From: Million Mile Reflections (1979)

Daniels, who is usually more closely associated with uptempo rock numbers, scored himself a winning ballad with “Mississippi.” It is his follow-up single to “The Devil Went Down to Georgia,” and it peaked just inside the Top 20 on country radio. 

The song features a lush string section reminiscent of Glen Campbell’s sweetly orchestrated country-pop chestnuts and a surprisingly tender, aching vocal performance from Daniels, who croons about his longing for something or someone he hasn’t seen in a long time. “Like a mist in the morning, from some dream I’ve left behind,” he sings, with no trace of his trademark bluster.
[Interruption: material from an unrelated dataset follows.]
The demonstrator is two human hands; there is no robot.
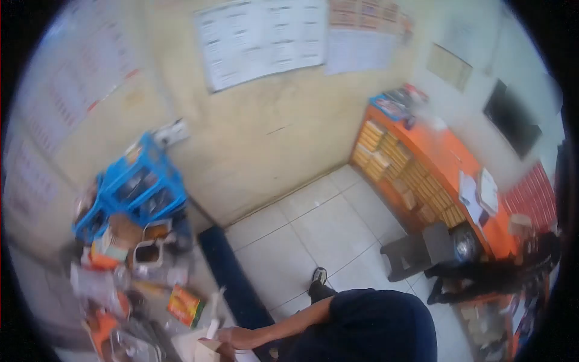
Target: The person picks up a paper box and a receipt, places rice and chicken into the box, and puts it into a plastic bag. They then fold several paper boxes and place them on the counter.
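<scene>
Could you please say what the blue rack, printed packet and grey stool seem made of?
Blue rack: probably smooth moulded plastic, given its evenly coloured open frame. Printed packet: perhaps plastic film or paper, from its bright flat face; blur hides its finish. Grey stool: likely matte plastic, judging by its uniform colour.

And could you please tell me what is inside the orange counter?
Inside the orange counter are rows of yellowish packs, too blurred to identify. Whatever lies behind them is covered, and the grey stool hides part of the bottom.
</scene>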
3. Drinkin’ My Baby Goodbye

From: Me and the Boys (1986)

“Drinkin’ My Baby Goodbye” is another drinking song written by Charlie Daniels, and he performed with the Charlie Daniels Band. The song peaked No. 8 on the Billboard Hot Country Singles & Tracks chart.

2. Still in Saigon

From: Windows (1982)

“Still in Saigon” is a compelling portrayal of the plight of the American Vietnam veteran a decade after the war. Saigon, which is now known as Ho Chi Minh City, was the South Vietnamese capital during the Vietnam War.  
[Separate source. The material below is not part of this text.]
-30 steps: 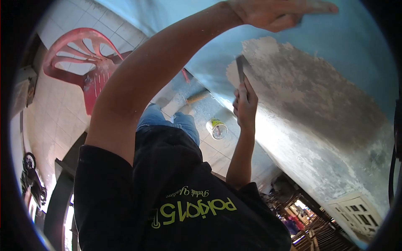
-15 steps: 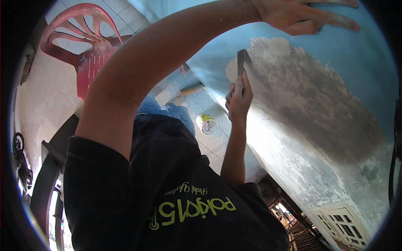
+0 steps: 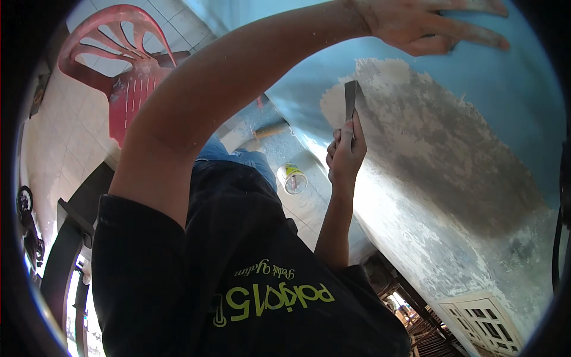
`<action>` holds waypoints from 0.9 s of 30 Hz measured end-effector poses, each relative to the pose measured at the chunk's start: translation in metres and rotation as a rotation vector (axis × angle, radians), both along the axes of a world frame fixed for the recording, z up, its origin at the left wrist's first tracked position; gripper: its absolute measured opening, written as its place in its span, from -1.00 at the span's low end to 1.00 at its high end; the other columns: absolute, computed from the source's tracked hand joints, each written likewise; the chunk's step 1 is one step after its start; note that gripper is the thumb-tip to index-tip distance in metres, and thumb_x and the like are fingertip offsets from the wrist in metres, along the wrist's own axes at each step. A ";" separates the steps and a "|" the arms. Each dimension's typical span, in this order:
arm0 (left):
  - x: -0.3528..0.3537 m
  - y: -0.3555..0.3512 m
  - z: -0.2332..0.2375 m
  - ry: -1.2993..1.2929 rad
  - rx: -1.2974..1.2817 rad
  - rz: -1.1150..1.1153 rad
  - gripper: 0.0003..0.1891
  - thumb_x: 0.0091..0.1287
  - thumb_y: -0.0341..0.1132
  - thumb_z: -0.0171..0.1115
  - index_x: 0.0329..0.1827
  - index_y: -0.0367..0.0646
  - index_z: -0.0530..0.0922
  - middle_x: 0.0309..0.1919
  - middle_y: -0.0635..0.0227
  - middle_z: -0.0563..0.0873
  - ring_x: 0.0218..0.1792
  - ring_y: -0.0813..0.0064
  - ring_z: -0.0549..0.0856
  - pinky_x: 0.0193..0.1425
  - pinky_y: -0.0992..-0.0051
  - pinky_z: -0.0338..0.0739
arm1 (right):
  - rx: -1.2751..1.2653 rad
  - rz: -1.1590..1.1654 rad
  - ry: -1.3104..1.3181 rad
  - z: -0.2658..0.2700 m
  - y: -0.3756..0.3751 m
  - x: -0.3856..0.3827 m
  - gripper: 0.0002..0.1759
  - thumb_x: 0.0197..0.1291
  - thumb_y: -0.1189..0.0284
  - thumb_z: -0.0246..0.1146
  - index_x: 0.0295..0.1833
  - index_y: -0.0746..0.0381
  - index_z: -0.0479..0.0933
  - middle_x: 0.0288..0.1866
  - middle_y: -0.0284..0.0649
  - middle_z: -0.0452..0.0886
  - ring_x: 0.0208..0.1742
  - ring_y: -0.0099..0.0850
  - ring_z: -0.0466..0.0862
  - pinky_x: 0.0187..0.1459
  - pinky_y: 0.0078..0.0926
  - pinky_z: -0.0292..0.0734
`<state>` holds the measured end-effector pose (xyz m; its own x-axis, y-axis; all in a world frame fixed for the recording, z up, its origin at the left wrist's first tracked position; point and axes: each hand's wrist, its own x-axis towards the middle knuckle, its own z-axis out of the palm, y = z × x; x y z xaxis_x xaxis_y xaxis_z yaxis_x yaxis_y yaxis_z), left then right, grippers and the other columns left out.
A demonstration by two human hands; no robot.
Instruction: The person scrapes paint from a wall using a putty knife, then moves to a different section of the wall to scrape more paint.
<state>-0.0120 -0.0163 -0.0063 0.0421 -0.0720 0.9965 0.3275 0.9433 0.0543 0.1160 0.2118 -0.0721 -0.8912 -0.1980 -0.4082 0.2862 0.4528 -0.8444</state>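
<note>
Bare patch [image 3: 428, 137] of the wall [image 3: 514, 98], with both hands about it. Your right hand [image 3: 347, 153] holds the scraper [image 3: 351, 98], fingers closed round its lower end; the blade points up and lies over the left end of the patch, though whether its edge touches the surface cannot be told. Your left hand [image 3: 410, 27] is empty, fingers spread wide against or just off the blue paint above the patch. For good control, a firm grip low on the scraper, a shallow blade angle and short, even strokes would suit so rough a surface; a corner dug in could gouge it. The patch is ragged along its upper rim, where blue paint meets grey. Open room for the blade lies to the right, across the patch; above it, your left forearm narrows the space. Left of the patch, the bucket [image 3: 284, 174] is on the floor [image 3: 80, 143], with the red chair [image 3: 132, 98] farther left; the vent [image 3: 488, 321] lies below the patch.
</note>
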 end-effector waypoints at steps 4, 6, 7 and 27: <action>-0.018 -0.004 0.001 0.166 -0.024 0.024 -0.30 0.06 -0.27 0.07 0.39 0.42 0.35 0.51 0.35 0.16 0.49 0.23 0.15 0.47 -0.12 -0.02 | 0.000 -0.026 0.002 -0.014 -0.014 0.004 -0.51 0.46 0.35 -0.02 0.46 0.12 0.24 -0.50 -0.44 0.34 -0.71 -0.79 0.17 -0.78 -0.80 0.04; -0.016 -0.006 -0.003 0.107 -0.061 0.101 -0.30 0.06 -0.27 0.07 0.39 0.43 0.35 0.52 0.36 0.15 0.50 0.23 0.15 0.47 -0.12 -0.02 | -0.022 -0.029 0.027 -0.010 -0.015 0.006 -0.52 0.46 0.36 -0.03 0.45 0.12 0.25 -0.50 -0.44 0.34 -0.72 -0.79 0.17 -0.78 -0.80 0.06; -0.015 -0.010 -0.002 0.061 -0.103 0.192 -0.30 0.06 -0.27 0.07 0.38 0.44 0.36 0.52 0.37 0.13 0.50 0.23 0.14 0.47 -0.12 -0.02 | -0.004 -0.039 0.012 -0.007 -0.006 0.008 -0.52 0.46 0.35 -0.03 0.46 0.10 0.24 -0.51 -0.45 0.33 -0.72 -0.79 0.17 -0.79 -0.81 0.05; 0.005 0.004 0.002 -0.109 -0.016 0.066 -0.27 0.05 -0.28 0.08 0.40 0.49 0.31 0.53 0.39 0.09 0.51 0.22 0.11 0.49 -0.13 -0.04 | -0.023 -0.037 0.009 0.011 -0.011 0.009 -0.51 0.48 0.36 -0.08 0.48 0.09 0.22 -0.52 -0.48 0.29 -0.72 -0.81 0.15 -0.79 -0.81 0.02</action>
“Dan Daley had written it, and it was very much in line with the way that I felt about the Vietnam veterans because it was so totally unfair how these people were treated when they came back from a war that they had nothing to do with starting,” Daniels said.

It became a significant song to many Vietnam veterans since it shows of support that rarely came their way in 1982.

1. The Devil Went Down to Georgia

From: Million Mile Reflections (1979)

Charlie Daniels, with the Charlie Daniels Band, tipped his cowboy hat to Saturday night barn dances and hillbilly fiddle tunes to celebrate American music through “The Devil Went Down to Georgia,” reaching No. 3 on the Billboard Hot 100.

The up-tempo bluegrass song is about a Devil’s failed attempt to gain a young man’s soul through a fiddle-playing contest that involves asking for the young man’s participation by offering him a worldly prize. 

Charlie Daniels has said in interviews, “I don’t know where it came from, but it just did. Well, I think I might know where it came from, it may have come from an old poem called ‘The Mountain Whippoorwill’ that Stephen Vincent Benet wrote many, many years ago, that I had in high school. He didn’t use that line, but I started playing, and the band started playing, and first thing you know, we had it down.”

“The Devil Went Down to Georgia” also appeared on the soundtrack of Urban Cowboy, an important film that helped the growth of danceable, pop-accessible country music in the early ’80s. The song stayed relevant in the face of changing times and remains one of the most iconic songs of the 1970s.